> **ABOUT THIS EXERCISE**
Leaving out the images, repeat all the lines below exactly.
##### COLLECTED MATERIAL
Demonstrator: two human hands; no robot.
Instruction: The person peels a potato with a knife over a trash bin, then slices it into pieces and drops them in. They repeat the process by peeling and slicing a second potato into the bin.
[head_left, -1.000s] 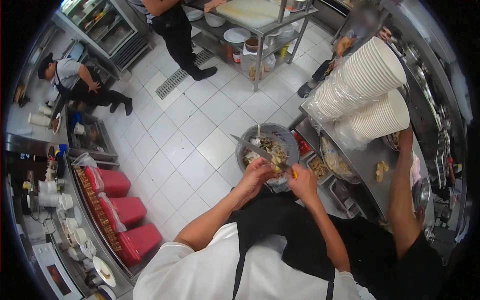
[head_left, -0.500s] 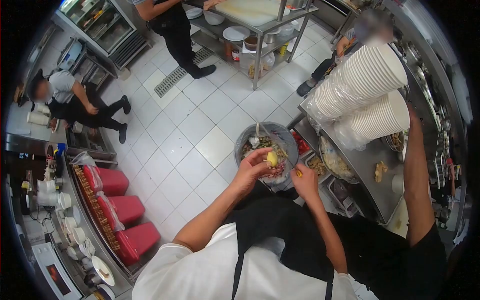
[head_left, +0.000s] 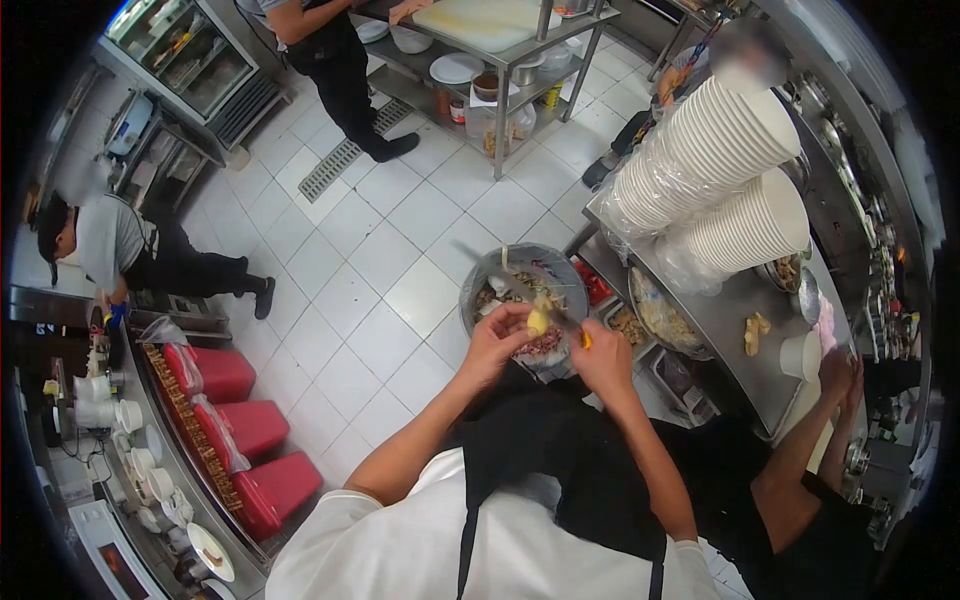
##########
> **FINISHED EXERCISE**
Demonstrator: two human hands; no robot.
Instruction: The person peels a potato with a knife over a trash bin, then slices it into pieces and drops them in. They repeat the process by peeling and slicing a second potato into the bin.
[head_left, -1.000s] 
[head_left, -0.500s] 
[head_left, +0.000s] 

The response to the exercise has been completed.